Borislav Tonev

Stock Mister Plays with Alexandria Advantage Warranty Co (OTCMKTS:AAWC)

by Borislav Tonev June 23, 2015

So, the pumpers failed to inflate the ticker's price, but it must be said that, considering Stock Mister's track record, this is not really that much of a surprise. What's more, there are plenty of other things that could be pushing AAWC towards the bottom of the chart.

At the end of March, for example, the management team started talking about the acquisition of a clever piece of engine technology that, in their own words, is supposed to change the industry as we know it. They said that they need to make a few cash payments and they expressed their confidence in the future success.

On March 31, just days after promising that they can change the engine industry, the management team recorded the following financials:

  • cash: $222
  • current assets: $242,036
  • total liabilities: $0
  • quarterly revenues: $0
  • quarterly net loss: $12,515

The clever engine technology hasn't been mentioned ever since and although AAWC announced yesterday that they want to acquire a franchisor of automotive service and repair centers, the performance displayed by the ticker during the next few hours shows that people are not too keen on trusting them.

Again, not really a surprise. If you take the time to do some research, you'll see that Jay Pignatello, AAWC's CEO, has been involved with numerous other penny stock enterprises like Hop-On Inc (OTCMKTS:HPNN), American Diversified Holdings Corp (OTCMKTS:ADHC), and Tobacco One, Inc. (revoked by the SEC in 2009). Neither of his previous endeavors is particularly successful and there's nothing to suggest that AAWC will be any different.

Even if you disregard the appalling financial results, you'll see that the reports themselves are an absolute mess. As you probably know, AAWC was previously called Technoconcepts and it was traded as TCPS. The name and the ticker symbol weren't the only things that were different. The business plan was also changed when the company assumed its new identity, but despite this, the financial reports which were published months after the transformation, still talk about TPCS' ideas, and not AAWC's ones.
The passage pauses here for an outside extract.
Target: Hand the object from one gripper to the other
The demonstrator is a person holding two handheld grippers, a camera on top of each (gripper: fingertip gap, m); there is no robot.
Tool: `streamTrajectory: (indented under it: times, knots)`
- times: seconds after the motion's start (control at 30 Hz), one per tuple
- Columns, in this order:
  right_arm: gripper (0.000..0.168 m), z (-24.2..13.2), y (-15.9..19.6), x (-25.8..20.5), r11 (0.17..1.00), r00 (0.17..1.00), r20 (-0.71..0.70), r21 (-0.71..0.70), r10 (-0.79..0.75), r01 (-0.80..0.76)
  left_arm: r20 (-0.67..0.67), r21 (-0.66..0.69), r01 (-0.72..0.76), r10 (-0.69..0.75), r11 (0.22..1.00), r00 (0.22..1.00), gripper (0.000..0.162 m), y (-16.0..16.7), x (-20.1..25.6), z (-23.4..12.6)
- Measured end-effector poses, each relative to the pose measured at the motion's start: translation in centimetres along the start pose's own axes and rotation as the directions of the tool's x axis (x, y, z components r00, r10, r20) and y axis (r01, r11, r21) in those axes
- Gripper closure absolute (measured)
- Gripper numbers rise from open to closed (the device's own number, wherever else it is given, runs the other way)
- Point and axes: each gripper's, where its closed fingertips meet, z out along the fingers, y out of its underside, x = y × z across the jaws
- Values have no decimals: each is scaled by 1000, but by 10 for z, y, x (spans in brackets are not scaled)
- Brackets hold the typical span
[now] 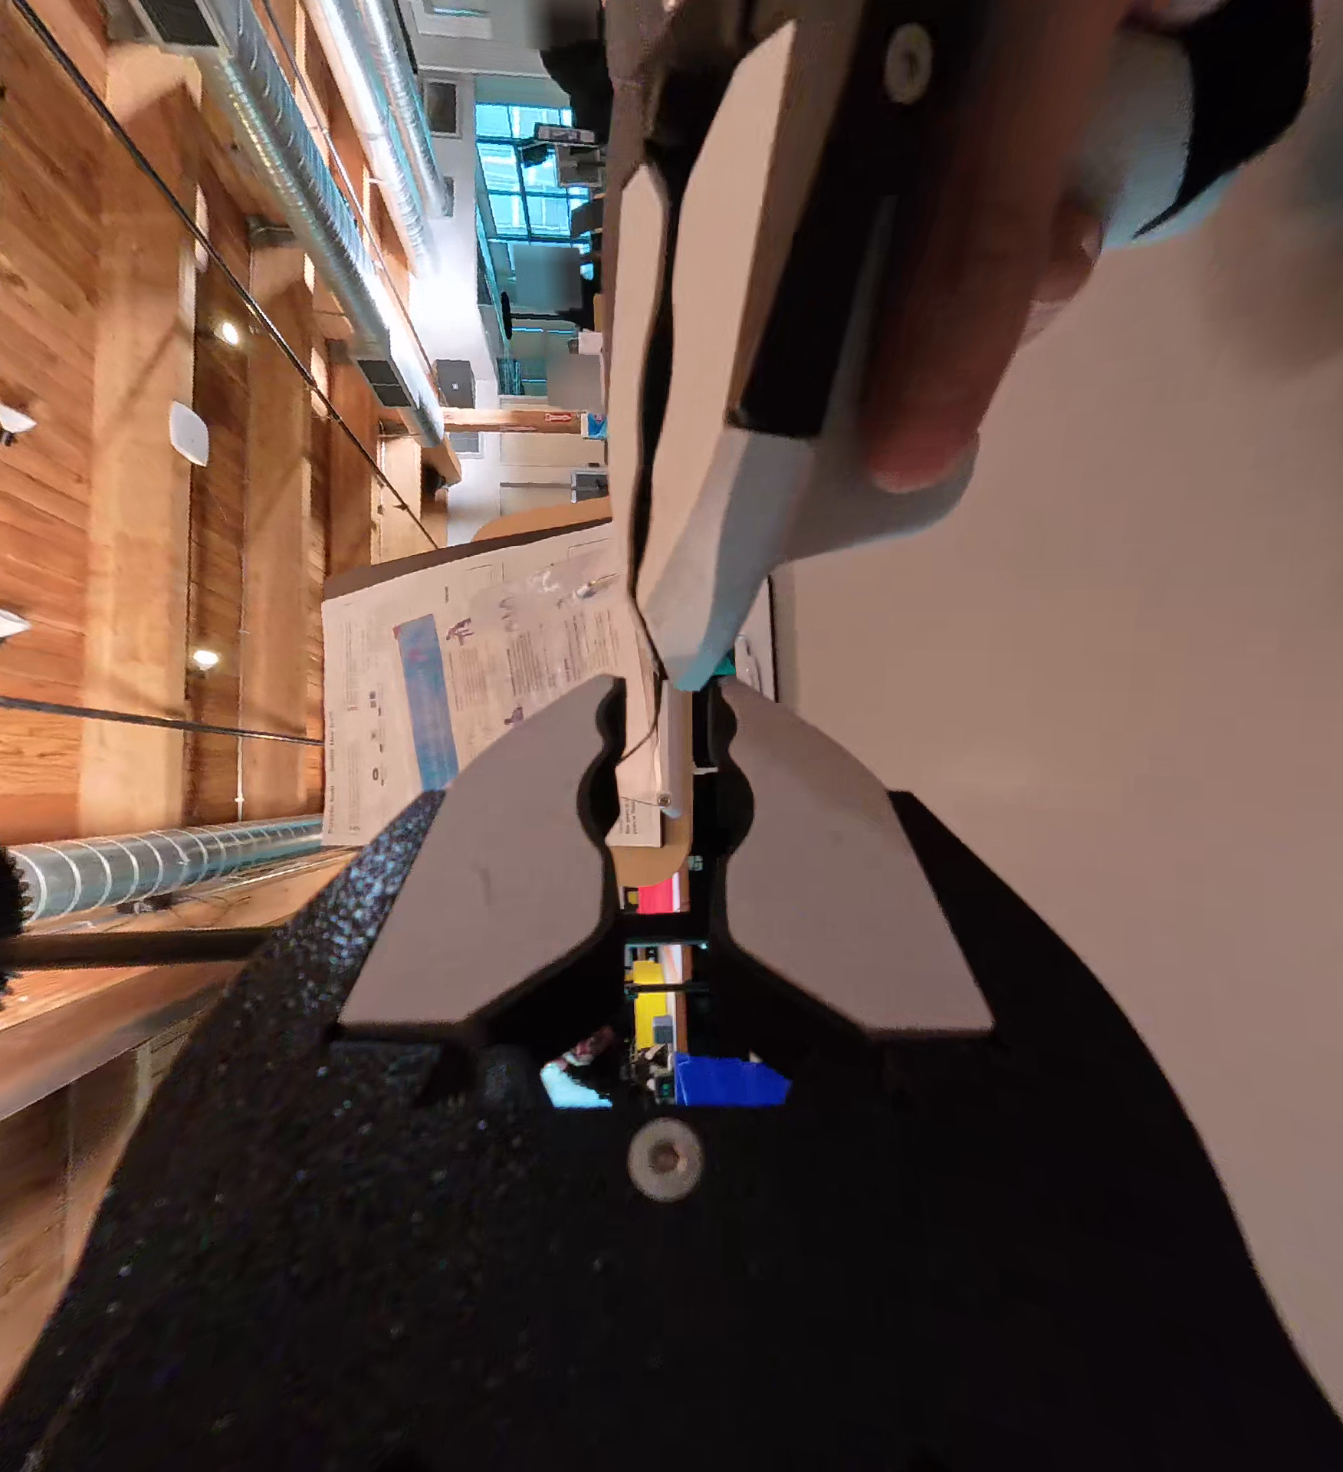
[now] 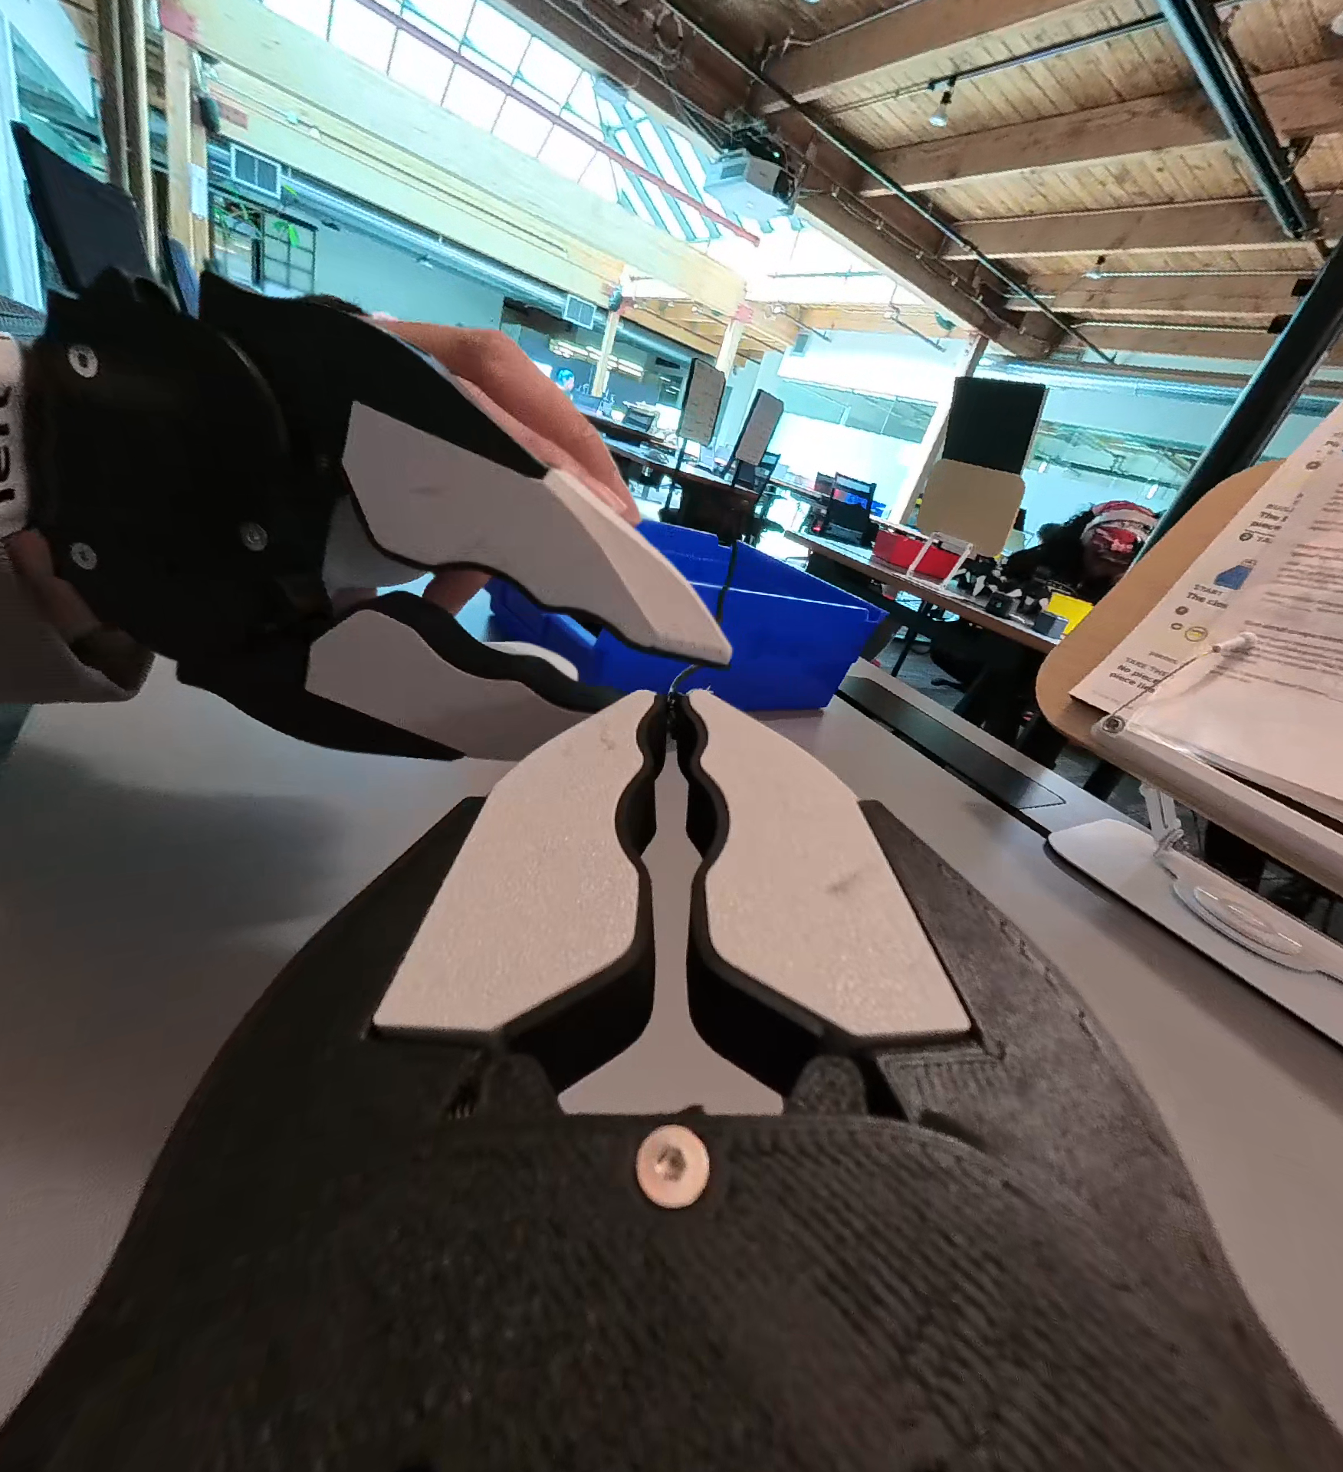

For reasons that are not particularly clear, the statements also talk (at some considerable length at that) about the financial results achieved during 2007, but, perhaps more worryingly, they fail to tell potential investors what the share structure looks like.

According to the report for the fourth calendar quarter of last year, on December 31, 2014, there were about 1.3 billion shares issued and outstanding. In January, the company effected a colossal 1 for 8,500 reverse split, but despite this, if the latest report is anything to go by, the O/S count was still sitting at 1.3 billion on March 31.

The more experienced among you should know that putting your money on the line without knowing anything about the share structure is extremely dangerous.